Ни Вига, ни Вера Алексеевна, ни Владимир Александрович не говорили при мне ни слова о Лермонтове. Я заметил, его стихи унесли из моей квартиры. И в первый раз в жизни я по-настоящему накричал на Вигу, требуя, чтобы она немедленно их вернула. Заставил ее тут же прочесть мне три раза подряд "Три пальмы". Девочка покорно выполнила все, но у нее дрожали губы и голос. Потом она встала на колени, уткнулась лицом в мою подушку и громко заплакала:
— Дядя Михал! Золотой мой и ненаглядный! Ты думаешь, может, мне не жалко Лермонтова. Каждый день плачу о нем. Но мне тебя тоже так жалко! Как мне хочется, чтобы ты был здоров!
Я расцеловал ее заплаканное лицо и решил взять себя в руки.
В конце июля истекал срок моего лечения. Нужно было ехать в Тамань. Накануне отъезда мы с Вигой долго гуляли. Она спросила, приеду ли я на рождество.
— Наверное, нет, Вига, и вообще мы с тобой не скоро увидимся. Тифлис очень далеко от Ивановской.
Вига нахмурилась и долго молчала. Мы пошли на могилу Лермонтова и немного там посидели.
— Я теперь знаю, что такое сплин, — вдруг сказала Вига. — У меня в сердце бегает черная кошка, про которую говорил Михаил Юрьевич.
— Почему же у тебя сплин?
— Ты завтра уедешь…
— Мы будем писать друг другу письма. И ты будешь по-прежнему хорошо учиться, не так ли?
— Буду. Я вообще, дядя Михал, учусь для тебя.
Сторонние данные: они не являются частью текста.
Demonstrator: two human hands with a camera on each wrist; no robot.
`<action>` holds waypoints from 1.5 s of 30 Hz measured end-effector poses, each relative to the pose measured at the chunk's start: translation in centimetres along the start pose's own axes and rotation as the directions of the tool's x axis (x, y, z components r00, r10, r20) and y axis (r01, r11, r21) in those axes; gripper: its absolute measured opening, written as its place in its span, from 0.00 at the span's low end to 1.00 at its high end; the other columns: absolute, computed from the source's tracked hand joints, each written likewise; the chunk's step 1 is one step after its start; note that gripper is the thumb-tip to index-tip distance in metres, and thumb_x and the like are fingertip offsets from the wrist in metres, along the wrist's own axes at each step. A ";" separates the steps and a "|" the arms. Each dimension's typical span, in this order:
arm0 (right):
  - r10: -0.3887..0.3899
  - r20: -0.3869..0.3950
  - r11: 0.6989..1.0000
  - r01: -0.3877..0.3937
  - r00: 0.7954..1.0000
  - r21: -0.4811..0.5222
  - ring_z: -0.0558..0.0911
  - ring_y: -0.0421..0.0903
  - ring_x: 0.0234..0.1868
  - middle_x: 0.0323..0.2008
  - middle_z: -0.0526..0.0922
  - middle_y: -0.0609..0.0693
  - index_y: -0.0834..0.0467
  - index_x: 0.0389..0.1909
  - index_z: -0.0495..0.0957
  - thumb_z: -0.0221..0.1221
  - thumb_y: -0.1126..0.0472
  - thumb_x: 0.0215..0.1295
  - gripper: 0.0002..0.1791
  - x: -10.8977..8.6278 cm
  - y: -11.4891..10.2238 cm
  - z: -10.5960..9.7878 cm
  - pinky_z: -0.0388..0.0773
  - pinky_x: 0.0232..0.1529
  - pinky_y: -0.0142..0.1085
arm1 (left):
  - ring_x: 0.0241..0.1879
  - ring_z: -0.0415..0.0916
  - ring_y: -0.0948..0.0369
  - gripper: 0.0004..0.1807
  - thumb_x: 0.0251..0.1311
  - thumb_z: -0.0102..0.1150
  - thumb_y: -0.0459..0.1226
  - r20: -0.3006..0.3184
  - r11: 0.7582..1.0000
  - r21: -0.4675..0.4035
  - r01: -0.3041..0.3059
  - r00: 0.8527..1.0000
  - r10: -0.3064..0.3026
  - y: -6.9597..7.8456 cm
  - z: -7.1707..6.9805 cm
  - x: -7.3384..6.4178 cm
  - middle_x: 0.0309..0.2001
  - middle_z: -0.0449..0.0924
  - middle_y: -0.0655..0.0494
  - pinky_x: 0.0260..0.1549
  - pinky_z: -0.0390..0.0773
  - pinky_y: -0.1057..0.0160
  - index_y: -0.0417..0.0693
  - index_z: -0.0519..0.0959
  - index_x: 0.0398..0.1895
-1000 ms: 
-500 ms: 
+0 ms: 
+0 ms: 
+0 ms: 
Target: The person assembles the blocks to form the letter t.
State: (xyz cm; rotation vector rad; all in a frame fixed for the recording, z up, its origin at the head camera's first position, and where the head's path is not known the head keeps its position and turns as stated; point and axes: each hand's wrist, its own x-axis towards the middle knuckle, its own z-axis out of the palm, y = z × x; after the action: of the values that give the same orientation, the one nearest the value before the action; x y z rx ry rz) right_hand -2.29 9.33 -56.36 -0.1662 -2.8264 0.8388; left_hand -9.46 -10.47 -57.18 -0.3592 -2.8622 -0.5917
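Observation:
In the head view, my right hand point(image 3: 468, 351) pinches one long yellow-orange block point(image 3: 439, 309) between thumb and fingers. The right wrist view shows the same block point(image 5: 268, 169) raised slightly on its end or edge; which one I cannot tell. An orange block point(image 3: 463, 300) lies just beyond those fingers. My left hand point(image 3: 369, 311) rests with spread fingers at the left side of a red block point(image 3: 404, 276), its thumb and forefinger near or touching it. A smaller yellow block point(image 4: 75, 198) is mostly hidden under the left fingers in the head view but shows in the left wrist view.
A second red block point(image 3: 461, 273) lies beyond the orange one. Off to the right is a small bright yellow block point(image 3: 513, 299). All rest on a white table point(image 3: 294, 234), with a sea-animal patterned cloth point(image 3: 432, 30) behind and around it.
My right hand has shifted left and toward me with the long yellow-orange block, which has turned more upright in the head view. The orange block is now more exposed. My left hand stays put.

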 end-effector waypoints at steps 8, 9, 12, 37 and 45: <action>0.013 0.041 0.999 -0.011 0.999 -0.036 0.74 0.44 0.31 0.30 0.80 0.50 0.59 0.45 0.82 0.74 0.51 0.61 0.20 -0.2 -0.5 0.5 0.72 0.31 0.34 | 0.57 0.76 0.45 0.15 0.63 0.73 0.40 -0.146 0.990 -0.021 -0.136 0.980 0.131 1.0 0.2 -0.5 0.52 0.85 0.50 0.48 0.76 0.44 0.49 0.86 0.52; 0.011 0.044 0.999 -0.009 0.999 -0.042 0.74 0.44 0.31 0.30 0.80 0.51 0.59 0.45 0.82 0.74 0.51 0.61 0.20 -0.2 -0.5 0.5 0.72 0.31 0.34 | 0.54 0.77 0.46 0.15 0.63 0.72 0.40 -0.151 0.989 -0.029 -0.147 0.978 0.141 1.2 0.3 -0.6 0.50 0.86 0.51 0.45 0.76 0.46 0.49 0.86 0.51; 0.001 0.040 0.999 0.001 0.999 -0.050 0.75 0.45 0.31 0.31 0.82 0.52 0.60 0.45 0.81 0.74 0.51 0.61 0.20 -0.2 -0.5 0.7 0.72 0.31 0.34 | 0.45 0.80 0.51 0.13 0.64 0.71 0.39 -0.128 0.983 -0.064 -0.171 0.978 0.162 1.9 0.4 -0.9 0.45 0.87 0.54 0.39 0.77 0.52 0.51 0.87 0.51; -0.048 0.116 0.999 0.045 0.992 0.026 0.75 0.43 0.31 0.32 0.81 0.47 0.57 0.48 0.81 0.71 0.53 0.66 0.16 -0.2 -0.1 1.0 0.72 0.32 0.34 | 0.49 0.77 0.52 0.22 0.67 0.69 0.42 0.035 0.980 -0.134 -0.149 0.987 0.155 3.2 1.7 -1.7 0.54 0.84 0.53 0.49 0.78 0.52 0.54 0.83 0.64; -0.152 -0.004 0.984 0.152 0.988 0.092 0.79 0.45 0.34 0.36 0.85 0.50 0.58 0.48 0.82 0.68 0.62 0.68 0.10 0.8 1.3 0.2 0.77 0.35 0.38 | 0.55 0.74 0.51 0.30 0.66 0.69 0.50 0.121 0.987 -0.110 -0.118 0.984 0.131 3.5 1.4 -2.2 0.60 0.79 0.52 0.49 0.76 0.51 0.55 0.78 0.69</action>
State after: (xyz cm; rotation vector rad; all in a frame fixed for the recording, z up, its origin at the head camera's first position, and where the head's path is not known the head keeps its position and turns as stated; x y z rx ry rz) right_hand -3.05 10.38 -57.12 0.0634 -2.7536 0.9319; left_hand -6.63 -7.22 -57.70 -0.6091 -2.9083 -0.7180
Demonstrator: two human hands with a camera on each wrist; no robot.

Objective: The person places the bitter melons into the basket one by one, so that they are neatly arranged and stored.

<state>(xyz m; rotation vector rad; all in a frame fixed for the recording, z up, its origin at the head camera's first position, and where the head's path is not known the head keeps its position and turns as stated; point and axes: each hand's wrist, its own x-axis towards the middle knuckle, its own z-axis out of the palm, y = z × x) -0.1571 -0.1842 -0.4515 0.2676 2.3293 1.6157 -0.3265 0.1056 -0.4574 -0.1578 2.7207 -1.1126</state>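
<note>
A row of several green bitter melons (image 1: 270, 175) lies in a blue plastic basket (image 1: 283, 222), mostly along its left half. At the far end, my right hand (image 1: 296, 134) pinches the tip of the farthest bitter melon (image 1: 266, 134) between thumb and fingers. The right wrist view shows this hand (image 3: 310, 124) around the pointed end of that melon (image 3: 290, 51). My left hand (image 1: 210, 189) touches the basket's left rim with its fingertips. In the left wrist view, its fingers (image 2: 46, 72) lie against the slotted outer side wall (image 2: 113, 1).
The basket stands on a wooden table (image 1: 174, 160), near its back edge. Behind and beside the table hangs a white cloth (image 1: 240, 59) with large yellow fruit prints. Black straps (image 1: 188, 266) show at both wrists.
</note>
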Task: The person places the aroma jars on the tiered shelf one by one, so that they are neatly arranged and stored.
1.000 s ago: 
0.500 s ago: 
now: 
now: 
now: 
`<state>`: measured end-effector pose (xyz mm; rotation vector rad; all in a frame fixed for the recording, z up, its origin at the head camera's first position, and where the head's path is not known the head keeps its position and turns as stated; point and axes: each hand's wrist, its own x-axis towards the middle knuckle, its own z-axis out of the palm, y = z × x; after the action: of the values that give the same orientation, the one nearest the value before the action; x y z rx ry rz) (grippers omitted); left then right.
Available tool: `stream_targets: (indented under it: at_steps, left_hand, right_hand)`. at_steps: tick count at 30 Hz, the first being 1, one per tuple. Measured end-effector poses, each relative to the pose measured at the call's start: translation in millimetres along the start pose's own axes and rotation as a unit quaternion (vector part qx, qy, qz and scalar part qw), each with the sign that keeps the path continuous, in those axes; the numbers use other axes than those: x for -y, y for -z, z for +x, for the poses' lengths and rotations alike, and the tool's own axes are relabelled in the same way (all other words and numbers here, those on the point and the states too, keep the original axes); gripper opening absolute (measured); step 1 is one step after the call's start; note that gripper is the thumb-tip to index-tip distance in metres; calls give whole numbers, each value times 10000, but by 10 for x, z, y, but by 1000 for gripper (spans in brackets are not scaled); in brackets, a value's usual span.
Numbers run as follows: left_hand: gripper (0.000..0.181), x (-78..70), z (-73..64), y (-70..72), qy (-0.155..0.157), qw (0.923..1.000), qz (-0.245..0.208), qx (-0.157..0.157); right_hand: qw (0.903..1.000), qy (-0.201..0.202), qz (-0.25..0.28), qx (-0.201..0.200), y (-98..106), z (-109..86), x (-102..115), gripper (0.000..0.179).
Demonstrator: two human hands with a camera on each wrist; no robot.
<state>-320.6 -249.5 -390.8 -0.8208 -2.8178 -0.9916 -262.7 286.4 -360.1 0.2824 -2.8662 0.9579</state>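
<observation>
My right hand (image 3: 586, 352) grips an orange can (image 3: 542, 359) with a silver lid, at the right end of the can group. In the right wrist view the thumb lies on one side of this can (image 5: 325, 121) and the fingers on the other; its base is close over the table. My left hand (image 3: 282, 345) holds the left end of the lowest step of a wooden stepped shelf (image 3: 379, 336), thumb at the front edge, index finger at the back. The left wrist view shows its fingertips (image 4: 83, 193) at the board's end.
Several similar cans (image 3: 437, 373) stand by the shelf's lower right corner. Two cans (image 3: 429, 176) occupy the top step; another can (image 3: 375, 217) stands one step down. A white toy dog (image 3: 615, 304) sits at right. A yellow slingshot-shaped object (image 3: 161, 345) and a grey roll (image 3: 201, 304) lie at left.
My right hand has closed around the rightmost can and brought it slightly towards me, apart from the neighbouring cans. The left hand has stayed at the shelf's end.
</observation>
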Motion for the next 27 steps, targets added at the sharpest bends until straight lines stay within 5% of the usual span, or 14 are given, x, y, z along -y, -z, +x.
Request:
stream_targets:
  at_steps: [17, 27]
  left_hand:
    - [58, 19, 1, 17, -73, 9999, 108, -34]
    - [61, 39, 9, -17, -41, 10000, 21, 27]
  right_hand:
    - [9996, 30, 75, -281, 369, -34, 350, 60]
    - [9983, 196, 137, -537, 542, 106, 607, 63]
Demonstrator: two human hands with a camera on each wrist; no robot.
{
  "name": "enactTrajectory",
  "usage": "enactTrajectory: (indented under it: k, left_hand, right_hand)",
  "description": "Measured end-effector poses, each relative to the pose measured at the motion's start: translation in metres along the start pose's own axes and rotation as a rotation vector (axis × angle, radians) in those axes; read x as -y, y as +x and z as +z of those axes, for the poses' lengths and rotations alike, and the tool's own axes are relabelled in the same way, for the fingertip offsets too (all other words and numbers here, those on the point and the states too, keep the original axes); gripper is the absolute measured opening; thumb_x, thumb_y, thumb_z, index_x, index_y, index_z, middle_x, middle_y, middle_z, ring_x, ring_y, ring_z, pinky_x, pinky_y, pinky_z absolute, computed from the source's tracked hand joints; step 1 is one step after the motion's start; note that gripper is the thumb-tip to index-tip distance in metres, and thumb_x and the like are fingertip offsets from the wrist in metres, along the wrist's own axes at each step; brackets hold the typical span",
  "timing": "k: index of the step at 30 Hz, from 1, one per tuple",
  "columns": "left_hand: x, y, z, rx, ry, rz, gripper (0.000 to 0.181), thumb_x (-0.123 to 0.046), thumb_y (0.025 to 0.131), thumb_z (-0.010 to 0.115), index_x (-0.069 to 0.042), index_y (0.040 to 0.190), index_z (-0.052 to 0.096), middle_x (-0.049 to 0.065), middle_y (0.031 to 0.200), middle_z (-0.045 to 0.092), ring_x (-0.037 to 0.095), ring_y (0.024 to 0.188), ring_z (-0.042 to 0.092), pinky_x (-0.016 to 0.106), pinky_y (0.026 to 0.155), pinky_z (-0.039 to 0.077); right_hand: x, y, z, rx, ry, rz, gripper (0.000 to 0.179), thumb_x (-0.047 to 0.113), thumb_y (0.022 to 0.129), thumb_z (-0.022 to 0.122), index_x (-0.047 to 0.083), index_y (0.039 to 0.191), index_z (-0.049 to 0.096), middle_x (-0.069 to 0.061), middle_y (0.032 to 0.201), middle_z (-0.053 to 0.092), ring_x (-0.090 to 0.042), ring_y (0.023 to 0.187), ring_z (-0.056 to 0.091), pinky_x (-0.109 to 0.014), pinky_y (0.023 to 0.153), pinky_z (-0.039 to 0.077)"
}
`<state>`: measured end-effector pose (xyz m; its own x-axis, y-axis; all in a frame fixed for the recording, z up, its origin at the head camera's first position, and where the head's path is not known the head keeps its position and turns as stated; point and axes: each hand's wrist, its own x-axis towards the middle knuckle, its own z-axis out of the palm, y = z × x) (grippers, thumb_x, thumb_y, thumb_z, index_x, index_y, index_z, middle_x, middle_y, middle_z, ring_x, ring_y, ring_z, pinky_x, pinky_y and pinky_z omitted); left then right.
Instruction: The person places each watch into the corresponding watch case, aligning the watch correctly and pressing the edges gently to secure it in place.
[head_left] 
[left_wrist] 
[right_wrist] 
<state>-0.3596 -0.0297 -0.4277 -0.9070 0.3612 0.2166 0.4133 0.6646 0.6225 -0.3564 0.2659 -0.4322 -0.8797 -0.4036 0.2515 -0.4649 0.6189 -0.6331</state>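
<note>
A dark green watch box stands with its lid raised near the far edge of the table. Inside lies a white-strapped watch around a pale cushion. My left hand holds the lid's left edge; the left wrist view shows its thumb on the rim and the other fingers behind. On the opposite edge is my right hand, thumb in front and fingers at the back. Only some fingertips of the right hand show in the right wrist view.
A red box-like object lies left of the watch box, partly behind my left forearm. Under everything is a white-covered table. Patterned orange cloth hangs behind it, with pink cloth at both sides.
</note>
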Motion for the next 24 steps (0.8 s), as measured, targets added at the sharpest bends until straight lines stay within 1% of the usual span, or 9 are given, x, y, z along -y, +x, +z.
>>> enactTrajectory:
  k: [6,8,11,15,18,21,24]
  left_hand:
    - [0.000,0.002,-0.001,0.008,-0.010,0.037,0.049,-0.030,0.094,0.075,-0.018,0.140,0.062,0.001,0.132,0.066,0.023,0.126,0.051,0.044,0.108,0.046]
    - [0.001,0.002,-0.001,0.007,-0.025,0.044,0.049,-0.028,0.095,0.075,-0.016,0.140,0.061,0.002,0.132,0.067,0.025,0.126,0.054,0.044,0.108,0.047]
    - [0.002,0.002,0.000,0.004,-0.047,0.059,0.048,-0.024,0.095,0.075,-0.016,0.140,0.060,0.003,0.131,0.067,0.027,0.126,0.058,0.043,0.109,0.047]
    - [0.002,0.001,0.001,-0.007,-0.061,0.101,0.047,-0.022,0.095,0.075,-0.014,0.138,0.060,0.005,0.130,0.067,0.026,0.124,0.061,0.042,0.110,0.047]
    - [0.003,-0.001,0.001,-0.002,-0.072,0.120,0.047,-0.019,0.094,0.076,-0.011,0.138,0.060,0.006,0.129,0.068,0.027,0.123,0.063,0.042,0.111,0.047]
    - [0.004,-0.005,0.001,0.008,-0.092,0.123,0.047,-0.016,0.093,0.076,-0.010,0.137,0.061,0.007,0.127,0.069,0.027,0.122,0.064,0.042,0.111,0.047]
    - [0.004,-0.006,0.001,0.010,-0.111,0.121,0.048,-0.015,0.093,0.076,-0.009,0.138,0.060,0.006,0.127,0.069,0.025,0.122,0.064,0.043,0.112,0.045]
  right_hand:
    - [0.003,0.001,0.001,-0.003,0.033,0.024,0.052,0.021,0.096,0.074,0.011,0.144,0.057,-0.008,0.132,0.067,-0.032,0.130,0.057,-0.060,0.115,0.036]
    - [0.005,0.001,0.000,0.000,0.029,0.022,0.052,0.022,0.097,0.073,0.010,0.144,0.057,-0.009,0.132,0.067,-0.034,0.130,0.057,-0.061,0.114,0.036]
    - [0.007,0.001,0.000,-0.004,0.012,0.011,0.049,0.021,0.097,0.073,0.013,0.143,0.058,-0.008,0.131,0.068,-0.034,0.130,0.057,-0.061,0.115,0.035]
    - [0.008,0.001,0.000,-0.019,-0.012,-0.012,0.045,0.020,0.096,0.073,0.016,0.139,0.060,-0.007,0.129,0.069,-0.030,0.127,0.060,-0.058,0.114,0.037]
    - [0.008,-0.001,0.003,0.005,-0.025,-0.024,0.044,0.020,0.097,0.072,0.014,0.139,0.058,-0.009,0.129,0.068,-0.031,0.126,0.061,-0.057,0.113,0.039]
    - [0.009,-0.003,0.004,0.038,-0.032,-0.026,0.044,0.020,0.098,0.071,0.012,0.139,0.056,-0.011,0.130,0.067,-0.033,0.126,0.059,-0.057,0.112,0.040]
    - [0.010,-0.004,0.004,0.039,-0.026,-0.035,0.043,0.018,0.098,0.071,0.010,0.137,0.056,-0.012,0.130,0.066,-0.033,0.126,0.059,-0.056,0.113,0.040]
Даже арифметику из-за тебя учу.
С кладбища мы пошли на место дуэли, побыли и там.
Под самым Пятигорском, недалеко от нарзанного источника, прилегли под деревом. Вига устала. Свернулась клубочком и закрыла глаза. Кажется, она заснула. Заложив руки под голову, я смотрел в небо.
— Дядя Михал, — вдруг сказала Вига, — а мне теперь недолго осталось. — Она посчитала по пальцам: — Всего шесть лет — и я кончу учиться. И тогда мы будем вместе, да?
— Конечно, если ты этого захочешь…
— Ну хорошо! — она еще что-то пробормотала и заснула…
Послышались голоса. Я посмотрел сквозь траву. Священник и штатский степенно приближались к источнику. Наполнили стаканы, присели на камень, не замечая нашего соседства, и, медленно попивая нарзан, продолжали беседу.
— Двести рублей ассигнациями, представьте, так и не внесены в доходную книгу причта. И в метрической книге не сделана запись, — говорил священник.
— Любопытно!
— И очень! Куда делись деньги? Во-вторых, поручика Лермонтова, яко самоубийцу, надлежало хоронить с палачом: привязать за ноги и на веревке тащить в бесчестное место. Там и закопать. Дуэлянты по закону приравниваются к самоубийцам. Протоиерея же Александровского призвать к ответу: зачем схоронил Лермонтова честно, и отпел, и земле предал по-христиански…
— Позвольте. Лермонтова-таки отпевали? В церкви? Священник засмеялся:
— Нет… Процессия только ждала около церкви… Два часа стояли. Церковь-то открыть не могли: ключи я унес, не дал сквернить храм. Тогда сказанный протоиерей, в полном облачении, с кадилом и песнопениями, проводил гроб на кладбище, там и совершил все обряды… Двести целковых ассигнациями получил за это — и молчок! Что теперь делать?
— Напишите, отец Василий, рапорт.
— Вам? Или на высочайшее имя?
— Ну зачем же? В духовную консисторию.
— А может, вам лучше? Вернее будет…
— Нет, в консисторию. Мертвецы нас не интересуют. Они поднялись и пошли в Пятигорск — переодетый жандарм и жирный священник.
Я выскочил из-под дерева и плюнул им вслед. Священник оглянулся. Я плюнул еще раз и дерзко посмотрел на него. Священник догнал ушедшего вперед жандарма и что-то сказал ему. Тот обернулся. Я плюнул в третий раз… Жандарм сделал несколько шагов в мою сторону, но в этот момент выскочила Вига, схватила меня. Жандарм махнул рукой и пошел дальше…
На другой день Вига провожала меня горьким плачем.